Shinzo Abe’s policy programme has boosted growth and lifted Japan out of its deflationary slump. But a growing political scandal could prevent the prime minister from finishing the job.

6 minute read

A picture of Shinzo Abe, Japanese Prime Minister
Alexandros Michailidis / Shutterstock.com

When Shinzo Abe became Japanese prime minister for the second time in December 2012, he revealed three policies designed to revive the economy, naming them ‘arrows’ after an old folktale. The first arrow denoted extraordinary monetary easing, intended to banish the threat of deflation; the second, fiscal stimulus to offset the slack in private investment; and the third, structural reforms to spur greater efficiency and productivity.

While Abe’s project is falling short of his ambitious targets, there has been undoubted progress over the last five years. As of January 2018, Japan’s nominal GDP was the highest it has ever been, at $549 trillion; corporate earnings peaked at a record $21.1 trillion, up from $12.4 trillion in 2012; and the Nikkei reached a 26-year high.1 These figures indicate Japan is starting to emerge from its decades-long economic slump.

But just as Abenomics begins to bear fruit, a damaging political scandal has erupted. Allegations that Abe and his wife used their influence to force a land sale to an ultra-conservative education group have left his approval ratings in tatters – and may yet bring about the downfall of the Liberal Democratic Party (LDP) government. So how sustainable are the gains made under Abenomics? And can Abe’s policies survive, even if he falls?

The first arrow

To properly assess Abe’s record, you need to look at the predicament Japan faced before his second stint as prime minister began (he previously served a brief term in office from 2006-‘07). Following the asset-price bubble of the 1980s and the crash of 1991-‘92, the country had endured almost two ‘lost decades’ of low or negative GDP growth and price deflation.

“When Abe took office the country was grappling with political stagnation, sluggish growth and falling wages,” says Jean-François Chambon, fund manager, Japanese equities at Aviva Investors in Paris. “Abenomics may be falling behind the government’s own objectives but the country has come a long way since 2012.”

Abe is trying to shake Japan out of its economic funk as part of a wider project of national renewal (he also wants to modify Japan’s pacifist constitution). He has been able to call on support from a key ally, Bank of Japan (BoJ) governor Haruhiko Kuroda, whom Abe nominated for the post after he took office.
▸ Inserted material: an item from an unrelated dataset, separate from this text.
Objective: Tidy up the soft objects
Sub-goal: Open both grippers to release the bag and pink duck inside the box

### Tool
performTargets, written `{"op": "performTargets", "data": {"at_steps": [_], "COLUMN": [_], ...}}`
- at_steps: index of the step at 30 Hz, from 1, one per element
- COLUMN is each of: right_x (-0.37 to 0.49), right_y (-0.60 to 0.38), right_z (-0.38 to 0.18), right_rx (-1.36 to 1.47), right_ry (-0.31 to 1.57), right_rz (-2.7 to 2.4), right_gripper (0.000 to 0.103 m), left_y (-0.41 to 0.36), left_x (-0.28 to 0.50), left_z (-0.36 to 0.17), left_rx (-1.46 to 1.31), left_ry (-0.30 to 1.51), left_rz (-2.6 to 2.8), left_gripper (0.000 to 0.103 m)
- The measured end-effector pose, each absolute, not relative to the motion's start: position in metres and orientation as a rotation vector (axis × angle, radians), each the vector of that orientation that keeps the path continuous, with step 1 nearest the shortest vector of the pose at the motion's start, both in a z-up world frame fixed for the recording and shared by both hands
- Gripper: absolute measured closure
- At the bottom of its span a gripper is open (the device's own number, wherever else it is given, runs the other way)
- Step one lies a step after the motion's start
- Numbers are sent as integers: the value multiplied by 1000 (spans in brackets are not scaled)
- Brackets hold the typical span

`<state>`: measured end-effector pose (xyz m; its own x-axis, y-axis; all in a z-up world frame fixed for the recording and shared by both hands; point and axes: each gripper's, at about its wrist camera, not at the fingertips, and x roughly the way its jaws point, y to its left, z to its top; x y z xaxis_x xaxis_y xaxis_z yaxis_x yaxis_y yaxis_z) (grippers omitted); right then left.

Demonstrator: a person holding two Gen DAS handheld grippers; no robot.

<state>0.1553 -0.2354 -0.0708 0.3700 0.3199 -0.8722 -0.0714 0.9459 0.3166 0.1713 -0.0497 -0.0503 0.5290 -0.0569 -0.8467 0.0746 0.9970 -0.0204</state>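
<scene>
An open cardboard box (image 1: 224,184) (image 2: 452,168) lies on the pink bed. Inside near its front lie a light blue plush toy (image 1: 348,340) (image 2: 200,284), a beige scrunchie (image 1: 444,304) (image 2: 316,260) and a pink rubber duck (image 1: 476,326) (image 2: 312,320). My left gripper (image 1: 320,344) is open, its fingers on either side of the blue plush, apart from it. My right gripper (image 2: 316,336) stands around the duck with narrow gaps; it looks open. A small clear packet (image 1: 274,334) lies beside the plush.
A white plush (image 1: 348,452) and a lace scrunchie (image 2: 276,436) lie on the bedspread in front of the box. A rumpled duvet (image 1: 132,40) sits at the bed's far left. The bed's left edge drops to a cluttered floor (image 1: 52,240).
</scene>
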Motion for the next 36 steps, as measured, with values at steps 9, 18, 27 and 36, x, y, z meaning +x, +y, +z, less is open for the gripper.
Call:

Kuroda fired the first arrow of Abenomics soon after his appointment in April 2013, when he announced the BoJ planned to double Japan’s monetary base to 270 trillion yen ($2.8 trillion) by December of the following year, mainly by expanding its purchases of long-dated government bonds.2 But Japan’s deflationary slump was more difficult to shake than expected, and the yen proved stubbornly strong. In 2015, volatility in China’s equity market prompted safe-haven flows and the Japanese currency rose in value.

Not to be dissuaded, the BoJ doubled down on its easing policies: the following year it introduced negative interest rates; reiterated its commitment to inflation of two per cent; and started a policy of ‘yield curve control’, a method of using QE to hold the 10-year government bond yield at zero per cent.

Unlike its peers in other developed economies, the Japanese central bank has also engaged in large-scale equity purchases. As of March 2018, the BoJ held about three trillion yen in domestic equity ETFs, an amount equivalent to three per cent of the entire capitalisation of the Tokyo Stock Price Index (Topix), according to estimates from the Nikkei Asian Review.

Figure 1. Japanese equity market performance
graph showing japanese equity market performance

Fiscal stimulus and structural reform

After hiking the consumption tax from five to eight per cent early in his tenure – a move that was widely criticised – Abe also pressed ahead with more-aggressive fiscal stimulus in 2016 to match Kuroda’s renewed monetary expansion. He launched a new $45 billion round of investment, including support for small- and medium-sized enterprises and financing for reconstruction on the earthquake-wracked island of Kyushu.

Abe has made some progress on structural reforms, overhauling regulation of the farming, energy and health-care sectors. He has also taken steps to improve the efficiency of corporate Japan, encouraging the country’s giant pension fund, Government Pension Investment Fund, to start pushing the firms in which it invests to improve profitability.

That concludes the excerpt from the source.